Im Gegenteil hatte das Rathaus von Mogán selbst gegen die erste Verurteilung Berufung eingelegt. Als Grund wurde angegeben, dass sich die Stadt vor eventuellen Forderungen schützen wollte, sollten die verurteilten Beamten die Entschädigung des Opfers nicht zahlen können. Diese waren auf rund 44.000 Euro festgelegt worden.

Polizisten auf den Kanaren jagen Straßenverkäufer, der zuvor bei Gericht ausgesagt hatte

Der Oberste Gerichtshof hatte die Klage abgewiesen und daran erinnert, dass die Taten von Beamten in Ausübung ihres Amts und in “funktionaler Abhängigkeit” von der Stadtverwaltung begangen wurden. Die Verantwortung der Verwaltung ist nach Ansicht des Gerichts “klar und offensichtlich”.

Der Übergriff hatte sich am Abend des 8. Januar 2011 im Einkaufszentrum Puerto Rico zugetragen. Die Beamten waren in Zivil unterwegs und hatten das Opfer dabei beobachtet, wie es im oberen Stockwerk auf der Terrasse eines Restaurants Halsketten verkaufte. Die Verfolgungsjagd begann, als das Opfer die Polizisten erkannte.
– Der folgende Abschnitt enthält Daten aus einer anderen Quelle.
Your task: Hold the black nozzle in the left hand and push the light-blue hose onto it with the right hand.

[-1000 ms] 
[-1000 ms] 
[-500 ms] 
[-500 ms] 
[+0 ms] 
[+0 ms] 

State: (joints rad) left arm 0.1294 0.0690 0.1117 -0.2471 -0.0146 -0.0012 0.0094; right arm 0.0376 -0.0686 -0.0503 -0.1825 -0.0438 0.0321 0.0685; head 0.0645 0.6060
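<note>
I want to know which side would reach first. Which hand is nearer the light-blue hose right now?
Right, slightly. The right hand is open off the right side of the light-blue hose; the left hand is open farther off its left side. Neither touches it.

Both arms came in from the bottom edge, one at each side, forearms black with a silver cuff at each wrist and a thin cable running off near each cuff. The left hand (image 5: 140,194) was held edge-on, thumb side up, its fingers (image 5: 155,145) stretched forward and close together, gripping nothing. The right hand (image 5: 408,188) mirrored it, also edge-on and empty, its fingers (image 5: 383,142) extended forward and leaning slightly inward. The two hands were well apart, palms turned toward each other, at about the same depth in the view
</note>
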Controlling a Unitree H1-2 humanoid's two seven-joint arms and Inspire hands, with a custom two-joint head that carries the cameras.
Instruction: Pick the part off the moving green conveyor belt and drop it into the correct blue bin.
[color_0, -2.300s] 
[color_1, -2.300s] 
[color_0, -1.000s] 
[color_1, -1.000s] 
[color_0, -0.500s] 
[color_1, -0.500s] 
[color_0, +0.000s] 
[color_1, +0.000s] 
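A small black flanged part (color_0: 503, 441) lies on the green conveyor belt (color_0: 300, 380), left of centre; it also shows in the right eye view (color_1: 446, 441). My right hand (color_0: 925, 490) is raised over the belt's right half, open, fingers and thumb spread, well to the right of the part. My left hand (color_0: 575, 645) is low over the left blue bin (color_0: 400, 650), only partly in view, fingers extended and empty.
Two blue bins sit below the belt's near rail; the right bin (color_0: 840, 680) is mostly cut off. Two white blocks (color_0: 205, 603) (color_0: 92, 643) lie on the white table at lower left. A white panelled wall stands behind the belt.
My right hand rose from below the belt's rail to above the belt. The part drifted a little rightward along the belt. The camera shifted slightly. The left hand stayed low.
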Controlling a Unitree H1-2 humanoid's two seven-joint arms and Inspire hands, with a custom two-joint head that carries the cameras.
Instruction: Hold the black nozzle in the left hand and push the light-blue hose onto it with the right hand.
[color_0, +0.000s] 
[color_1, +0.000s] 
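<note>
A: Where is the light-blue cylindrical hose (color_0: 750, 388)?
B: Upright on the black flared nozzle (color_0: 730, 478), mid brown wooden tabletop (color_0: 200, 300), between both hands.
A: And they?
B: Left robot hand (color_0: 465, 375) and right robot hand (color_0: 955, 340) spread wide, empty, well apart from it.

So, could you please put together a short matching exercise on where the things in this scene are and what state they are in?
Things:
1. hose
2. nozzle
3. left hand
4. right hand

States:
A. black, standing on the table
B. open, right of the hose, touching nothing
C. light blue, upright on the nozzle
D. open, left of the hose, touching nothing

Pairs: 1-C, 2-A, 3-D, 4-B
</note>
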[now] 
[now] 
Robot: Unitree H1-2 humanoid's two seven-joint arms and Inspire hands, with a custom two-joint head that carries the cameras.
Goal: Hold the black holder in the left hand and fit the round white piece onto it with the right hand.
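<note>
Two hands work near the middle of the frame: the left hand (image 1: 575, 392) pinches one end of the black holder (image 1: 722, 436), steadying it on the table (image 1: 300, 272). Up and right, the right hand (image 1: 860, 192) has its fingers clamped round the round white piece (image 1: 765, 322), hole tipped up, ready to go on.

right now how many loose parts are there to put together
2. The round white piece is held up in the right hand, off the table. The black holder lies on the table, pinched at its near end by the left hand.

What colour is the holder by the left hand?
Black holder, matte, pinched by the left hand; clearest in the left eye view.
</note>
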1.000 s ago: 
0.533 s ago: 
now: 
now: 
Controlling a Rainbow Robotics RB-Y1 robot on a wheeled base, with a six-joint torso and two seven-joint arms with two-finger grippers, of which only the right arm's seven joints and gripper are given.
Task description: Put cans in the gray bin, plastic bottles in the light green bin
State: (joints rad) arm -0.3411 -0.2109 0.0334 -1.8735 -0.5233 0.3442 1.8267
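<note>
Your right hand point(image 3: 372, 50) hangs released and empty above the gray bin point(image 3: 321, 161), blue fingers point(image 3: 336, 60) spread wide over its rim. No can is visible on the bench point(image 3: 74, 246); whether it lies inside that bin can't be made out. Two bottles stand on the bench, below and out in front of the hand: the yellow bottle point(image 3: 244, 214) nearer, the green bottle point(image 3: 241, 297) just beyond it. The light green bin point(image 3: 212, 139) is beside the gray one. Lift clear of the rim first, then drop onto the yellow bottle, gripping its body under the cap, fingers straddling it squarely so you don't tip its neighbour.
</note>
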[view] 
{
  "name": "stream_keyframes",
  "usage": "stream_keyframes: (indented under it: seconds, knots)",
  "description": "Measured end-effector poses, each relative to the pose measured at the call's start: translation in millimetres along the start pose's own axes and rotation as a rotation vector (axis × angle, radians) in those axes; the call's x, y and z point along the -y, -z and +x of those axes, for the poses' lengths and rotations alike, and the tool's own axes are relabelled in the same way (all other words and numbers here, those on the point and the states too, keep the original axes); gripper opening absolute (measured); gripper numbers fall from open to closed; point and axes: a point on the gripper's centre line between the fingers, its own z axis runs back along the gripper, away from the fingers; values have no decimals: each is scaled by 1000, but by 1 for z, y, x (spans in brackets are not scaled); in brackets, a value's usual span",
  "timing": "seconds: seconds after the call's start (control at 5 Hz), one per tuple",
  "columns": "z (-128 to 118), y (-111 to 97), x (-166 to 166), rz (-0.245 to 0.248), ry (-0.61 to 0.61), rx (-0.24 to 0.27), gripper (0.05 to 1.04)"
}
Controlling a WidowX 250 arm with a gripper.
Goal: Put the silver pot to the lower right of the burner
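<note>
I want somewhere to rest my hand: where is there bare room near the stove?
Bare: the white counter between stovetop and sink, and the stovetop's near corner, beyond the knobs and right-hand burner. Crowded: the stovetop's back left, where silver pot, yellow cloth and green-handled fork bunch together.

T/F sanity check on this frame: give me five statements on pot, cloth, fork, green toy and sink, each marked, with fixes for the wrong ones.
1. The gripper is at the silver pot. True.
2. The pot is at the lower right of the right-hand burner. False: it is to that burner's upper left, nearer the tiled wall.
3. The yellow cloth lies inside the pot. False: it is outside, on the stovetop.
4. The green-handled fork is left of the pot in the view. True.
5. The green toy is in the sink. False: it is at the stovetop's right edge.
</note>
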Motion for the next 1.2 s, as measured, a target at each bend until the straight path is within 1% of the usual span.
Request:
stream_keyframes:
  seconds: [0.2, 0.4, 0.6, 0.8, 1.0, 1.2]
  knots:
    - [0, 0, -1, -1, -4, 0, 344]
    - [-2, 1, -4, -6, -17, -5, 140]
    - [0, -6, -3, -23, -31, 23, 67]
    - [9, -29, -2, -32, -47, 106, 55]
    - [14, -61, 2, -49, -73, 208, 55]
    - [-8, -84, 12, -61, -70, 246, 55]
S. hatte die Beamten wenige Tage zuvor in einen anderen Fall vor Gericht gesehen. Dort ging es um seinen Cousin, der ebenfalls als Verkäufer sein Geld verdiente und für den er als Zeuge aussagen sollte. Aus Angst um seine Sicherheit rannte er fort, als er die Beamten erkannte.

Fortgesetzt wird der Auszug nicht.